Make sure you get enough enriched minerals in your daily diet while pregnant by incorporating whole grains, such as cereals, oatmeal, whole-wheat pasta and brown rice into your diet. These types of food are rich in iron, B-vitamins, folic acid, and fibre, which pregnant women often lack. Furthermore, whole grains help fight off common discomforts, such as bloatedness, muscle cramps, constipation and haemorrhoids, that you may experience while pregnant.
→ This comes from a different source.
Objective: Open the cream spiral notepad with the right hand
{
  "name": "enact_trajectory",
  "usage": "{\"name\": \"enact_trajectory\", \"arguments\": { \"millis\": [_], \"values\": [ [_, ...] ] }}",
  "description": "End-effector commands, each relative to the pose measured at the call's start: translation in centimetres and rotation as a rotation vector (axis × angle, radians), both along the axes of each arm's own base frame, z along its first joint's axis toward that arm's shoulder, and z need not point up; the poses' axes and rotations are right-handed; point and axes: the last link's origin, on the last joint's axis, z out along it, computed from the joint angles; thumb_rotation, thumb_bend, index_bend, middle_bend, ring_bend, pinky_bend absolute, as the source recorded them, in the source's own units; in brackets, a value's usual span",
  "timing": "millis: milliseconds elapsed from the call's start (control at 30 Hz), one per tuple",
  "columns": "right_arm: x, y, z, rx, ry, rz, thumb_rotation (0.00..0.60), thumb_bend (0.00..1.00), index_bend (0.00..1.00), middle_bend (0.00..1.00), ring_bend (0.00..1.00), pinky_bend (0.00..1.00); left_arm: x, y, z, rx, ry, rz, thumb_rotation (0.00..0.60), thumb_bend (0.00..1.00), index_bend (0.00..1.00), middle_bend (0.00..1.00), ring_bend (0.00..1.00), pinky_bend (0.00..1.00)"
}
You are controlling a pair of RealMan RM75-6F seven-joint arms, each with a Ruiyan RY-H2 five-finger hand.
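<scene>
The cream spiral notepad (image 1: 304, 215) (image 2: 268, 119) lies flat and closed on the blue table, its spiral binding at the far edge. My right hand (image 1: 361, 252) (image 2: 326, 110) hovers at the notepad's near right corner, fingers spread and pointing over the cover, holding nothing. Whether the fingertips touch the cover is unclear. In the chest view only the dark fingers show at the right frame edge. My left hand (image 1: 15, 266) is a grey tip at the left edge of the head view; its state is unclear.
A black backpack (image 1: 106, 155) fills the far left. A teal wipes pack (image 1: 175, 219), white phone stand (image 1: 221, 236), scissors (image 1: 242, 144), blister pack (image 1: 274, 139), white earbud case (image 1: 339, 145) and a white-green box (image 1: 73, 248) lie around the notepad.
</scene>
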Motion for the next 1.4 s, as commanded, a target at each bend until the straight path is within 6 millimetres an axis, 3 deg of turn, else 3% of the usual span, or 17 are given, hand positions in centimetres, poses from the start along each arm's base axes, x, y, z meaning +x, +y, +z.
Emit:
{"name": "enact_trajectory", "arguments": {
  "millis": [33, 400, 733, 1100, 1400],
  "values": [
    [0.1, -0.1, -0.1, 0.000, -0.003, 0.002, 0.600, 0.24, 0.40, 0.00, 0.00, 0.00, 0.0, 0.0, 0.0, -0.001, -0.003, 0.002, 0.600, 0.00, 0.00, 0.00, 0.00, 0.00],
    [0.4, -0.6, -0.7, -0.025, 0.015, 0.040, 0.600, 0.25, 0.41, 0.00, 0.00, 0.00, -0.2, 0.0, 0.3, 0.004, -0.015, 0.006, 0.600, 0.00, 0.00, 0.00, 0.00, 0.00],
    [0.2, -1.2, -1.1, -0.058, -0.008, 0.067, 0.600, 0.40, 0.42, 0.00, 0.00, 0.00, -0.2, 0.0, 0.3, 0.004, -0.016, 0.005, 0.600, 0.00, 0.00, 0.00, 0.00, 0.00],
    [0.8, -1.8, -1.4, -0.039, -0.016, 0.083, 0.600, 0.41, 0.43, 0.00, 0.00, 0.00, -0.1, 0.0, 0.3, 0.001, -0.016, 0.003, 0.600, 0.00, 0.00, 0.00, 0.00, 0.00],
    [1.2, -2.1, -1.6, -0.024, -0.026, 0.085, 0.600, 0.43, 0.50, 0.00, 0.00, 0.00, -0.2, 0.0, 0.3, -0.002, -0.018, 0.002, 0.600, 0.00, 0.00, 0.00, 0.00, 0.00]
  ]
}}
For an added boost of the proper nourishment, try drinking a warm bowl of the most nutritious and best chicken essence in Singapore. Chock-full of premium herbs, the tailor-made blends at Tian Yuan Xiang boast beneficial proteins and essential amino acids.
In particular, the Chicken Essence with Four-ingredient, which consists of Dioscoreae Rhizoma, Poria and Euryales Semen, is a gentle yet potent blend that provides your body with essential nutrients all throughout your pregnancy stage.
Another beneficial blend for pregnant mummies would be the Chicken Essence with Eucommia. Traditionally believed to help prevent miscarriages and relieve lower back pains, Eucommia is the main herb in this blend that is simply perfect for both pregnant and postpartum women.
To get all the essentials you need, Tian Yuan Xiang’s Maternity Mummy Set is a new mum hamper that comes with the Original Chicken Essence, Chicken Essence with Four-ingredient and Chicken Essence with Eucommia, suitable for consumption during the whole stage of pregnancy.
Eat right to take care of your energy level, hit those nutrient goals and revitalise your internal organs to help give you and your baby the best start to your new chapters. Don’t forget that you’re eating for two now — so it’s more important than ever to reach for nutritious food and maintain a robust body!